The president is under pressure from conservative groups to cut regulations even further as he cranks up his re-election effort. Right-leaning organisations and legislators say cutting the federal rules will help jump start an economy that has been slowed by the coronavirus outbreak. To do so, he is giving his Cabinet officials broad authorities to review each and every federal guideline and rule under their respective purviews – and propose which ones the White House ultimately will sign off on cutting.

"I'm directing agencies to review the hundreds of regulations we've already suspended in response to the virus and make these suspensions permanent where possible.
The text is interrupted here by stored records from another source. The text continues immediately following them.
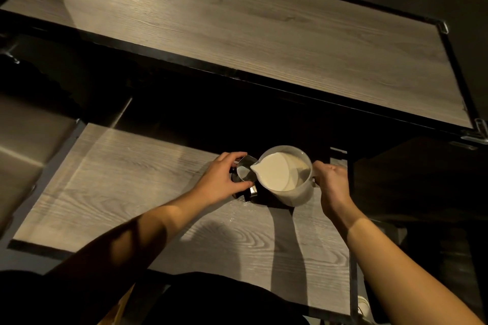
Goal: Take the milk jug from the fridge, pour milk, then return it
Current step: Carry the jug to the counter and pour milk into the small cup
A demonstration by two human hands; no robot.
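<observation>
Head view: pouring step in hand, judging by the tilt. Jug (284,175), out of the fridge and over the bench (137,187), tipped left with spout over the rim of a steel pitcher (245,172); milk pooled toward the spout, no stream clearly visible. Right hand (333,185) closed around the jug's handle. Left hand (220,179) half open, fingers and thumb curved against the pitcher, steadying it. Next, probably: tilt further until filled, then level the jug and carry it back to the fridge, out of sight here.
</observation>
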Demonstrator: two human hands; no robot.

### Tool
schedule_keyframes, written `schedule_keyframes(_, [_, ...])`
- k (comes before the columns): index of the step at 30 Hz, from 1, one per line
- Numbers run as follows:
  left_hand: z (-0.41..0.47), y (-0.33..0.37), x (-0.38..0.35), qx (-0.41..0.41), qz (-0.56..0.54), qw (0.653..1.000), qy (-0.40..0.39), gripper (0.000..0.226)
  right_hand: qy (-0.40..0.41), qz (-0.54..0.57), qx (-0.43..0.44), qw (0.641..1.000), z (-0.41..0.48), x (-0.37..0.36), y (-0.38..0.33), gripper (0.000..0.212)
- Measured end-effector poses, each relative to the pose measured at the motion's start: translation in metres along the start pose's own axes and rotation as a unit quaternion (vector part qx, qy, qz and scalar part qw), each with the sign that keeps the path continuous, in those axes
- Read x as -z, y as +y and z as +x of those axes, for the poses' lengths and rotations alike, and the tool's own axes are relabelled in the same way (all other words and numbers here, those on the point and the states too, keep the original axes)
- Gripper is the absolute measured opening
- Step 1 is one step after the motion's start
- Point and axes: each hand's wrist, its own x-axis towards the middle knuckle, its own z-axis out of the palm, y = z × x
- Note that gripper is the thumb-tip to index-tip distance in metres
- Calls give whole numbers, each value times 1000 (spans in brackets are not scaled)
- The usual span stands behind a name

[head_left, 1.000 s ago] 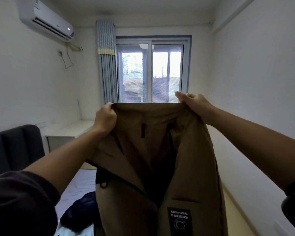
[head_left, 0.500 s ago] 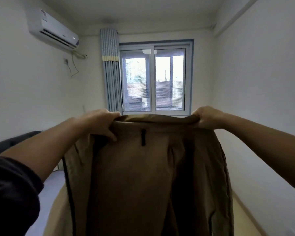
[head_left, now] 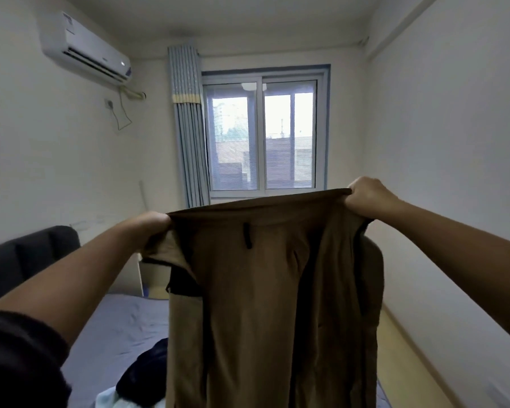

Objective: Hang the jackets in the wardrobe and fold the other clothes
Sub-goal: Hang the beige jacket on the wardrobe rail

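Jacket [head_left: 262, 290], brown, held up in air above bed [head_left: 121, 325], collar edge stretched taut between hands; black hanging loop [head_left: 247, 235] just under collar. Left hand [head_left: 152, 228] clamped on left collar end, right hand [head_left: 368, 198] gripping right end, higher; hands well apart. Jacket blocks lower middle of room. Dark garment [head_left: 143, 369] and pale blue garment [head_left: 112, 399] on bed beside hem. Dark headboard [head_left: 27, 254] far left. Behind: window [head_left: 264, 136], blue curtain [head_left: 189, 128], air conditioner [head_left: 83, 50] with marking too small to read.

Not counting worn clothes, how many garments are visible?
3: the brown jacket held up in front, a dark garment on the bed, a pale garment beside it. The jacket may hide more.
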Motion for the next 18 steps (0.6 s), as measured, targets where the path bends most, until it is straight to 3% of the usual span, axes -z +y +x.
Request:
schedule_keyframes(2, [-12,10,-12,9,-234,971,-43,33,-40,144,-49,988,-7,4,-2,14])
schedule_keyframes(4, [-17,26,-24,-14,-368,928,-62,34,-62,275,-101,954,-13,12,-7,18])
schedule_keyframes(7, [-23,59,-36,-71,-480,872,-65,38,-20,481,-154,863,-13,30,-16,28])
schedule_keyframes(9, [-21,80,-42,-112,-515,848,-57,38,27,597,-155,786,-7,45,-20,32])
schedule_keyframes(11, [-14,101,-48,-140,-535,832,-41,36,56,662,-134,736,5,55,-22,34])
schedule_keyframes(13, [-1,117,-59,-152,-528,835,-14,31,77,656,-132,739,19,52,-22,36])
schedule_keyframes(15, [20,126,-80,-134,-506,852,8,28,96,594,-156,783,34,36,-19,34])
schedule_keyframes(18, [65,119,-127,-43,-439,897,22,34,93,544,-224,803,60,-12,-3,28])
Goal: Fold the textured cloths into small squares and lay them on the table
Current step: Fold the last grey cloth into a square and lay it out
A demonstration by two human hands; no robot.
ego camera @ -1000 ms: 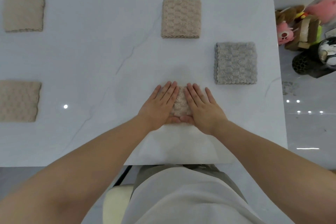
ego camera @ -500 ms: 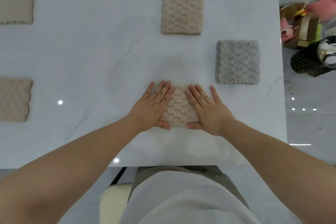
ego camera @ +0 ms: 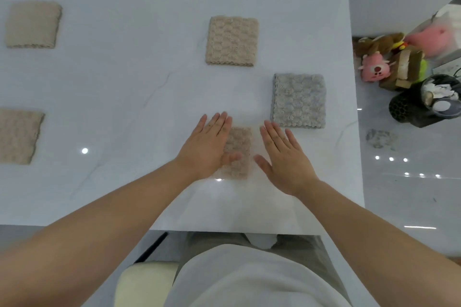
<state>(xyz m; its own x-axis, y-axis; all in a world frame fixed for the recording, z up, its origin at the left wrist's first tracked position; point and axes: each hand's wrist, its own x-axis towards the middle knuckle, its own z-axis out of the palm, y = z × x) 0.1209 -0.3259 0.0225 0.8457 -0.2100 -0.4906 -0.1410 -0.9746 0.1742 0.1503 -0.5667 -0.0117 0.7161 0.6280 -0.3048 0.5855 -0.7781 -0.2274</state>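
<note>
A small folded beige textured cloth [ego camera: 239,149] lies on the white marble table [ego camera: 124,82] near its near edge. The left hand [ego camera: 207,149], fingers straight, covers the cloth's left edge, thumb over it. The right hand [ego camera: 284,157] is flat and spread just right of the cloth, holding nothing. A grey folded cloth [ego camera: 299,101] lies farther right and a beige folded square [ego camera: 232,41] beyond.

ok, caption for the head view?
Left hand over a folded beige cloth, right hand beside it; four more folded cloths on the table.
</note>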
I'm also instructing agencies to use the emergency authorities to speed up regulation cuts or new rules that will create jobs and prosperity and get rid of unnecessary rules and regulations," Mr Trump said on Tuesday.

The president signed the order after spending part of the afternoon on Capitol Hill pressing GOP senators to be more aggressive pushing his "Obamagate" theory that former Obama administration officials – including Barack Obama and Joe Biden, his presumptive 2020 general election foe – orchestrated what he describes as an illegal campaign to take down his 2016 campaign then hobble his presidency.

But such pressure cuts both ways in Washington. Republican senators called for Mr Trump to slash even more regulations.

Texas GOP Senator Ted Cruz, a former 2016 GOP primary foe of Mr Trump, called Tuesday's order a "critical step ... to get our economy moving again."

"Every regulation that was waived during this crisis should remain waived [and] we should begin repealing the most costly of the major regulations that have accumulated over the past decade," Mr Cruz said.

But some groups, like the Wolf Conservation Centre, have been critical of Mr Trump's deregulation push – and the bevy of lawsuits aimed at keeping the rules in place.

"Last year, the Trump administration published regulations weakening more than 45 yrs of protection," the group tweeted on Tuesday. "The pandemic is hampering implementation of the these rules, but also the lawsuits challenging them."